**WORK TO BE COMPLETED**
Below are lines of data; restate word for word those running from the line containing "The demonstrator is" to the line containing "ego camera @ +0", inclusive, and no others.

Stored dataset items
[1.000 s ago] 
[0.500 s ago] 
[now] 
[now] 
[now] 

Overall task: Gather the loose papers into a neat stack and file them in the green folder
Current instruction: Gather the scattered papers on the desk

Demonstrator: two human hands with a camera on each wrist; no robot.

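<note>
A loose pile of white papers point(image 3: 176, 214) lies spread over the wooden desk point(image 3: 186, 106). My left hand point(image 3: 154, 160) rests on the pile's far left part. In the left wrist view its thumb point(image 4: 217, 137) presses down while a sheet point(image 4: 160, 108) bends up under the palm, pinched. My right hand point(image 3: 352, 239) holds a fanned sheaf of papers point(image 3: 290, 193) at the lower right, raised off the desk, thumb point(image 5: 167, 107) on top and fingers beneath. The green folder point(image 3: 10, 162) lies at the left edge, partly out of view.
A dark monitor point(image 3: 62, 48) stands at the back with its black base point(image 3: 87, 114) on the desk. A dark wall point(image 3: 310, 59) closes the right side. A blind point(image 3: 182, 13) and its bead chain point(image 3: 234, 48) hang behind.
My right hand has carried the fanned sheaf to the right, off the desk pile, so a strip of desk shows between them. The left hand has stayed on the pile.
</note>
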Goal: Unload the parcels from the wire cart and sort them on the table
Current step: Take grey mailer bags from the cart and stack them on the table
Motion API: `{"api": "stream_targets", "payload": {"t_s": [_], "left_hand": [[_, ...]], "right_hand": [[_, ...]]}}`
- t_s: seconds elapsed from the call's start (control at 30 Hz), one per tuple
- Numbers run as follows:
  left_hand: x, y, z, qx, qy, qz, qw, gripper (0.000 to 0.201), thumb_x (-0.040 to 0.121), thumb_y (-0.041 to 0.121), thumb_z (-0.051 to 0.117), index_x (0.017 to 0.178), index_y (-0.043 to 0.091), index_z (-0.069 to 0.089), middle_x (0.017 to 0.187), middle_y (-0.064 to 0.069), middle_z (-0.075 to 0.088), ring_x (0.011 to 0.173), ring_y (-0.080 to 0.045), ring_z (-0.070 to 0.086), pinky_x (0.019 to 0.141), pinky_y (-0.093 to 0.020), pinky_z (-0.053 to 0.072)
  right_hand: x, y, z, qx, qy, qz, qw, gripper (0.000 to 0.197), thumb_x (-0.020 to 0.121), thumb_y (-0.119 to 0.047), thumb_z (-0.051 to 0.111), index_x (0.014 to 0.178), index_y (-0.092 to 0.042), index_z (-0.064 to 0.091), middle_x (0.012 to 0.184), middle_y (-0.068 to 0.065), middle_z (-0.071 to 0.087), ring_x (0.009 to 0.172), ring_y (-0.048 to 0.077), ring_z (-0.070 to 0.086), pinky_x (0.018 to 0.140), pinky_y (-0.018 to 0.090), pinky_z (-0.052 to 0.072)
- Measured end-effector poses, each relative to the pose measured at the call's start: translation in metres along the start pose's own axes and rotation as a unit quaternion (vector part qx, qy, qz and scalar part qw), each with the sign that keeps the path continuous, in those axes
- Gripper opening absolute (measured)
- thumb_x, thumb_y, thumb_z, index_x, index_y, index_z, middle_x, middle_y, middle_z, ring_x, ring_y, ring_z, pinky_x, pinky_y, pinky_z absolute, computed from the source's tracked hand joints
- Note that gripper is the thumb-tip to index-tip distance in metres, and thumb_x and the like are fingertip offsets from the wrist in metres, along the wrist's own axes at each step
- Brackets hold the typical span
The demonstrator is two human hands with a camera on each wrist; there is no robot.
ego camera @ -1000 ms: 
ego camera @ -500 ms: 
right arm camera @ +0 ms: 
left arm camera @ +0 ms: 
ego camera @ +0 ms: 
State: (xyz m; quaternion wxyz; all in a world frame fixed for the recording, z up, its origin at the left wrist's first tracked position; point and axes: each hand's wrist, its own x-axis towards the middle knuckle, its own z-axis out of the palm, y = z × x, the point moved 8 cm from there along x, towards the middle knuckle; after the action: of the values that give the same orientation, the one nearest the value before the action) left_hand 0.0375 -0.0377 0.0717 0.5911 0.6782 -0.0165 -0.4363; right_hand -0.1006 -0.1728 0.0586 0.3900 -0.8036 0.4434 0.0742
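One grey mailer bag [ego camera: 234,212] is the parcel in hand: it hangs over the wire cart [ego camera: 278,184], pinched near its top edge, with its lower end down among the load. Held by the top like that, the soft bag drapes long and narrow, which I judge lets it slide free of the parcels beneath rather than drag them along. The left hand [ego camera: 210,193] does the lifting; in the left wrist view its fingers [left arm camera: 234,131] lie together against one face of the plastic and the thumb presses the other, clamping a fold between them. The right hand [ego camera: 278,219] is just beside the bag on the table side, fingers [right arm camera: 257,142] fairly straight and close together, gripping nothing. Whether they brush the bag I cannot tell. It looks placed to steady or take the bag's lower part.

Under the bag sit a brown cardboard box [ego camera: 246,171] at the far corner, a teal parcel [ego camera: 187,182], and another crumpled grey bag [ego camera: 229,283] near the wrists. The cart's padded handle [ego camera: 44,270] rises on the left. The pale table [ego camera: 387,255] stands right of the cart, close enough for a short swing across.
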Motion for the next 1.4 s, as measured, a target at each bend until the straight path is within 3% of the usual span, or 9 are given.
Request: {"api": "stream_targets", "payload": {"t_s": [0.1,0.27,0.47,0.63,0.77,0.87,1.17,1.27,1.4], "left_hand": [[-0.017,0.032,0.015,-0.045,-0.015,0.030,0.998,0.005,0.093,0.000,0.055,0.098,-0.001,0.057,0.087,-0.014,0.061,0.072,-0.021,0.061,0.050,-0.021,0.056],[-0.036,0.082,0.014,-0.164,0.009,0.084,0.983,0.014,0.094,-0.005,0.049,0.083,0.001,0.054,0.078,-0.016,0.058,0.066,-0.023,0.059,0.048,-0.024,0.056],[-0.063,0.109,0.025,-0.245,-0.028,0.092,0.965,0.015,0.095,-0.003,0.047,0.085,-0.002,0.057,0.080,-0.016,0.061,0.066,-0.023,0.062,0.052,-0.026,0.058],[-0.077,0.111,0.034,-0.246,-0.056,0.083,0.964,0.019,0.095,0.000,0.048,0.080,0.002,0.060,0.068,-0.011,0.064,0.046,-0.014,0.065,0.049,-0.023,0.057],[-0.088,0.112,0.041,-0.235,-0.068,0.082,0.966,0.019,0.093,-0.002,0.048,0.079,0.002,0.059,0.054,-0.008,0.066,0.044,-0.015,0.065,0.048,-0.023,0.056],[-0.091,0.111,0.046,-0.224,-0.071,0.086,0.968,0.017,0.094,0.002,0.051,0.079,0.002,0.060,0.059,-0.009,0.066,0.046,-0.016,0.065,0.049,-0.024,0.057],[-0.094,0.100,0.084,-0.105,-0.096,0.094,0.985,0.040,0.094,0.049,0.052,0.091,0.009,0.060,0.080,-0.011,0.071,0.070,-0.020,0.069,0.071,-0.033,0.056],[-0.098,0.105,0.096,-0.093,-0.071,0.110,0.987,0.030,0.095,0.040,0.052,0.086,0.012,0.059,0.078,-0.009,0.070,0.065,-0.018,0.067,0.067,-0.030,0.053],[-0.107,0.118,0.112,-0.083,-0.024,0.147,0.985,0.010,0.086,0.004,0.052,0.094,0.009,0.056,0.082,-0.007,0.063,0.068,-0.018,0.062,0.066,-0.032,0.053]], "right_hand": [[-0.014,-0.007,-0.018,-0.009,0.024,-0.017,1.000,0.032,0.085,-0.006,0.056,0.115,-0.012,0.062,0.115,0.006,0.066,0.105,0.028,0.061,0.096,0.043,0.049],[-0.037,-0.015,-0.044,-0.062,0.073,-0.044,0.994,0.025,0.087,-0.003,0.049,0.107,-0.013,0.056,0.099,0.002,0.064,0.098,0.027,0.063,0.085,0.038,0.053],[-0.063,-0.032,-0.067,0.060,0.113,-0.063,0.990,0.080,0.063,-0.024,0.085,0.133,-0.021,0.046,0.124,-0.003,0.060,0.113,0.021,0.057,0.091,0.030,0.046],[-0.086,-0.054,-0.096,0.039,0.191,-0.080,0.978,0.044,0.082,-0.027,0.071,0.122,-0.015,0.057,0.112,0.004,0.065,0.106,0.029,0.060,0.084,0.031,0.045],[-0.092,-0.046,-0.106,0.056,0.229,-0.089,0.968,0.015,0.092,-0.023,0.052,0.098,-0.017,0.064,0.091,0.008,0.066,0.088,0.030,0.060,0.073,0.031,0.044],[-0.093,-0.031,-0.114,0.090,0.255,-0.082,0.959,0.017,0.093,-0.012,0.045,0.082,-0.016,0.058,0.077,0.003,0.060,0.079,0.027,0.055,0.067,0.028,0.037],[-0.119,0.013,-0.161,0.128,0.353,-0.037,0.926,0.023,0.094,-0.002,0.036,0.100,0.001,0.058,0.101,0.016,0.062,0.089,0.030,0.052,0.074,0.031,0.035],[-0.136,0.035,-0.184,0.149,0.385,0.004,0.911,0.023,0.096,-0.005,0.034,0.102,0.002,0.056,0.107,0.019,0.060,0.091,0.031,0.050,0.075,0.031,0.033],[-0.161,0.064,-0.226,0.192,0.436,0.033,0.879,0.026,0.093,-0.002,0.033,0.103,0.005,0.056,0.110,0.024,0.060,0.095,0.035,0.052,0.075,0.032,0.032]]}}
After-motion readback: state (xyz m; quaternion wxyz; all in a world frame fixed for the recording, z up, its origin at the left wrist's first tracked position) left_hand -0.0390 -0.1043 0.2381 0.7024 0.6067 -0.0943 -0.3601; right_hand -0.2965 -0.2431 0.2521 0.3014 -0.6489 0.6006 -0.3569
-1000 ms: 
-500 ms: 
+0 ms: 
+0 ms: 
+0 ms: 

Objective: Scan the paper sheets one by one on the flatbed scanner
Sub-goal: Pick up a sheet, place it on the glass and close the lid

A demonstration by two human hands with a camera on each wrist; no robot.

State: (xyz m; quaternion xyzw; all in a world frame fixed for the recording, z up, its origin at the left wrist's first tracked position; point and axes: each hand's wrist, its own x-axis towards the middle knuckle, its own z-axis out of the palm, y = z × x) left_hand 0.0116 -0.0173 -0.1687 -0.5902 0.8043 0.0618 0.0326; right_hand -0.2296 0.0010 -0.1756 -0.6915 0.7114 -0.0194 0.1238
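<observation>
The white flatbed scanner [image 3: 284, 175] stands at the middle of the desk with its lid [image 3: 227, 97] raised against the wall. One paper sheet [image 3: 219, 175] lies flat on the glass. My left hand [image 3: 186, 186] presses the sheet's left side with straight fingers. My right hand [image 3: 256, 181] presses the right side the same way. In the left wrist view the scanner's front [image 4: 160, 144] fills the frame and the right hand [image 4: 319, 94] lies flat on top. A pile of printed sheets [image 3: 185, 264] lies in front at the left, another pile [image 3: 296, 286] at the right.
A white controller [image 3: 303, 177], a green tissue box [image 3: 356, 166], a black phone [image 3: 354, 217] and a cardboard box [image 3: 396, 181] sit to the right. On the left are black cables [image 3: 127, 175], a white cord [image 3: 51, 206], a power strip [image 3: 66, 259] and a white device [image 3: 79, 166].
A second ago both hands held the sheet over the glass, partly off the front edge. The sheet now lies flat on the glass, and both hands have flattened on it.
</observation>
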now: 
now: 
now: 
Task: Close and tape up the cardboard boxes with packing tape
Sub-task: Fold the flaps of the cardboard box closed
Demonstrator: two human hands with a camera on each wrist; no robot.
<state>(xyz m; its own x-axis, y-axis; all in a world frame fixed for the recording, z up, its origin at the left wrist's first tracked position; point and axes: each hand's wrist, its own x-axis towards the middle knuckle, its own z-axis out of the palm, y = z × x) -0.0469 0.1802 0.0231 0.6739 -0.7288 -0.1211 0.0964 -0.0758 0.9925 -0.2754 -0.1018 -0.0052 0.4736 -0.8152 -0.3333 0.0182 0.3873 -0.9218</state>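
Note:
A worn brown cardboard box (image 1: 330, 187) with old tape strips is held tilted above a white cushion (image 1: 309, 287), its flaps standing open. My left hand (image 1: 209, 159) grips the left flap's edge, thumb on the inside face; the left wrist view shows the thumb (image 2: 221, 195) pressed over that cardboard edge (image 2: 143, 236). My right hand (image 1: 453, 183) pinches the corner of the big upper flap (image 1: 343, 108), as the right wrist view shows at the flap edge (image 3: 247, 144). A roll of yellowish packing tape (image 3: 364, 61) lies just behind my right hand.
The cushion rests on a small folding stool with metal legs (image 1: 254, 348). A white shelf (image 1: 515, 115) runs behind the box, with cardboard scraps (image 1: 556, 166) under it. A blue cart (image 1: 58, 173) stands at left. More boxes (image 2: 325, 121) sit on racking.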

**TASK RESULT**
The demonstrator is two human hands with a camera on each wrist; there is no robot.
ego camera @ -1000 ms: 
ego camera @ -500 ms: 
right arm camera @ +0 ms: 
left arm camera @ +0 ms: 
ego camera @ +0 ms: 

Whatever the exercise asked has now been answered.